In Progress
Unit 1, Lesson 1
In Progress

Thread Interruptions

Video transcript & code

Recently we explored a strategy for cleanly shutting down threads by setting a $shutdown flag and having the threads periodically check the flag's state.

q = MyQueue.new(1)
$shutdown = false

trap("INT") do
  $shutdown = true
end

producer = Thread.new do
  i = 0
  until($shutdown) do
    widget = "widget#{i+=1}"
    puts "producing #{widget}"
    q.push(widget, 0.1)
    sleep 0.1
  end
  puts "Producer shutting down"
end

#...

If you take a look at the documentation for the Thread class, you might come across what appear to be some much more direct and straightforward ways to terminate a thread. There is the Thread#kill method, which immediately ends a thread. And there is the Thread#raise method, which causes a given exception to be raised within the receiving thread.

So why bother with shutdown flags if we have the ability to immediately kill or raise an exception within any thread?

To understand why these methods aren't as useful as they first appear, let's take a look at some contrived example code. This code is pretty simple: it starts a thread. The thread does some work, simulated with a sleep. Then it does some cleanup inside an ensure block, also simulated with a sleep.

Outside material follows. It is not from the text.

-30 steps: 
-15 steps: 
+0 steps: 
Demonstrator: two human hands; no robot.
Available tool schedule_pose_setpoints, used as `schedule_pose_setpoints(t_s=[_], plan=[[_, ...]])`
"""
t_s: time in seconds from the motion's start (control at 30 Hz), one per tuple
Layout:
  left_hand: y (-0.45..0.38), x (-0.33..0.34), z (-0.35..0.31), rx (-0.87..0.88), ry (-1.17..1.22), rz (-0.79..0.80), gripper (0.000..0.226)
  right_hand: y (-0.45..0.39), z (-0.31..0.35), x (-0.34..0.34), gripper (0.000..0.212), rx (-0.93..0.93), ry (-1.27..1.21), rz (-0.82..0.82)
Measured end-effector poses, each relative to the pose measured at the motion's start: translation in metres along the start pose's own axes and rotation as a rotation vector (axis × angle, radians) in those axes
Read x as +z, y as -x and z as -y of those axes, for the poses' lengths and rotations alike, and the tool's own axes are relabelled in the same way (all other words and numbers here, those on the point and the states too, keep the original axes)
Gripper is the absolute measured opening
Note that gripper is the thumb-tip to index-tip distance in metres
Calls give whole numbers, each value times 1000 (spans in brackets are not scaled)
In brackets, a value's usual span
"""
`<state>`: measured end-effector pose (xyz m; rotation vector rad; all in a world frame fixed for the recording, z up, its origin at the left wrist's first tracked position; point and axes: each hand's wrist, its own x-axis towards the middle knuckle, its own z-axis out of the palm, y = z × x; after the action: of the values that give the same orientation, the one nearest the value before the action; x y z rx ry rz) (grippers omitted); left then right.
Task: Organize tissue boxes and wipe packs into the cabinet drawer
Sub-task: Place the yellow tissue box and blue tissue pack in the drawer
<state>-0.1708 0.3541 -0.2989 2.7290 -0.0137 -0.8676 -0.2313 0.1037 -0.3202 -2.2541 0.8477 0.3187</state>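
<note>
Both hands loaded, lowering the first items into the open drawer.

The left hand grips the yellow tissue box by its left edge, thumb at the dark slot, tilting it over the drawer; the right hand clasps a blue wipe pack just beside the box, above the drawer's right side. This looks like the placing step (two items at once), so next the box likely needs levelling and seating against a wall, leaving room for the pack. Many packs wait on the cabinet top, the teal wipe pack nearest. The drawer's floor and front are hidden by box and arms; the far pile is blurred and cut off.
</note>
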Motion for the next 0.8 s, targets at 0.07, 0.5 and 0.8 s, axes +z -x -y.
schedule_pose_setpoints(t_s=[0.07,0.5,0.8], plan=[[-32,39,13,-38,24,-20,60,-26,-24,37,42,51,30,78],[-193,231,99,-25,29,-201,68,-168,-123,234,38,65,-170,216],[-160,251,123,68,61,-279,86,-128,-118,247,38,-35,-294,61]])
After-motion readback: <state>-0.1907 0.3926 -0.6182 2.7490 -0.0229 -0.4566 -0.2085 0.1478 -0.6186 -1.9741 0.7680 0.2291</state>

Outside the method, we sleep for a second and a half, long enough for the thread to complete it's work and then get partway through cleanup. Then we send it the #raise method, forcing an exception to be raised in whatever the thread happens to be doing at the time.

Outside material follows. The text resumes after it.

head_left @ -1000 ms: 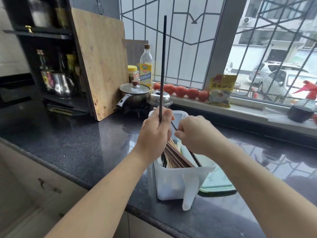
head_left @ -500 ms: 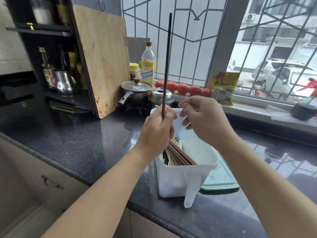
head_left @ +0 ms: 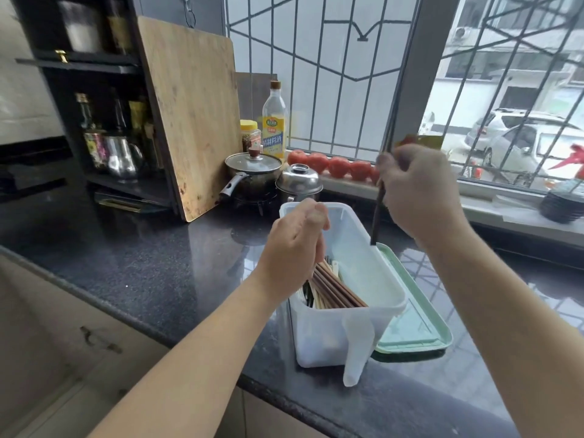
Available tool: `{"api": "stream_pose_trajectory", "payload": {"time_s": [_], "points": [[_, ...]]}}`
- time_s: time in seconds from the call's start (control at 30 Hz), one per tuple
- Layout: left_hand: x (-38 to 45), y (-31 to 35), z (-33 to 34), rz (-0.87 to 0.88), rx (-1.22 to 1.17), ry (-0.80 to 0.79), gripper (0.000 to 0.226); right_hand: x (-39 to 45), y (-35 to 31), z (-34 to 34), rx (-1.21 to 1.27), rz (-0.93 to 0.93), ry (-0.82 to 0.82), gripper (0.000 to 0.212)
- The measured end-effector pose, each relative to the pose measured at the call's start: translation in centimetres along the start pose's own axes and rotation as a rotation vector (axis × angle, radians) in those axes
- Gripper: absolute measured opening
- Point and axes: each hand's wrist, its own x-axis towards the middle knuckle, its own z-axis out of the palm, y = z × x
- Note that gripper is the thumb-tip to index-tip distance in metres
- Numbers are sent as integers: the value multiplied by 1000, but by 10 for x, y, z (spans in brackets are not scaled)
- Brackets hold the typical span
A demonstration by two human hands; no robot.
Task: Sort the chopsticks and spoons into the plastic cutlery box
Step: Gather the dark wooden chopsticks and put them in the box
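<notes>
Sorting chopsticks at the plastic cutlery box (head_left: 331,327).
Head view: right hand (head_left: 420,191), fingers curled, pinches one dark chopstick (head_left: 377,216) upright, tip just below them by the green lid (head_left: 417,327). Left hand (head_left: 294,248), fingers curled, reaches into the box over the brown chopsticks (head_left: 335,289); whether it grips them cannot be told.

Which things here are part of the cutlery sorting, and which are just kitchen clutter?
Job: plastic cutlery box; brown chopsticks inside it; dark chopstick in the right hand; left hand over the box; green lid beside it.

Lying about: cutting board; lidded pot; oil bottle; tomatoes.
</notes>
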Motion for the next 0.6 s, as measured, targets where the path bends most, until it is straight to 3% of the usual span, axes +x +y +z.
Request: {"api": "stream_pose_trajectory", "payload": {"time_s": [0.1,0.17,0.27,0.43,0.6], "points": [[0,-3,1,-34,-117,59,44,-17,12,26,-428,41,-544,35],[-1,-4,1,-39,-131,64,44,-28,21,46,-643,13,-715,36],[-1,-4,1,-29,-119,76,44,-32,24,58,-759,-6,-753,35],[0,-4,1,-26,-94,68,40,-32,18,55,-718,17,-791,38],[0,-2,1,-55,-101,63,39,-26,31,46,-522,-35,-488,28]]}}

Let's run this program and see what it outputs.

t = Thread.new do
  begin
    puts "BEGIN WORK"
    sleep 1
    puts "END WORK"
  ensure
    puts "BEGIN CLEANUP"
    sleep 1
    puts "END CLEANUP"
  end
end

sleep 1.5
puts "RAISE"
t.raise "Abort!"
result = t.join rescue $!
puts "Result: #{result.inspect}"

Look closely at this output. What's missing?

We can see that the thread was in the middle of cleanup when the exception was forced. There's no "END CLEANUP" in the output, because it was interrupted at that point.

The entire point of using ensure clauses in our programs is to ensure that cleanup that is necessary to retain consistency will always be performed, even if an exception is raised. We use ensure clauses to do things like close files, shutdown network connections, release memory in native extensions, or write data to a file. If an ensure block is interrupted in the middle, the results can be anywhere from anomalous to catastrophic. How catastrophic? Consider the case where a database file write is never completed, leaving a file corrupted. Or the case where an emergency "STOP" signal is never sent to a remotely piloted vehicle, leaving it moving forwards as the control program shuts down due to an error.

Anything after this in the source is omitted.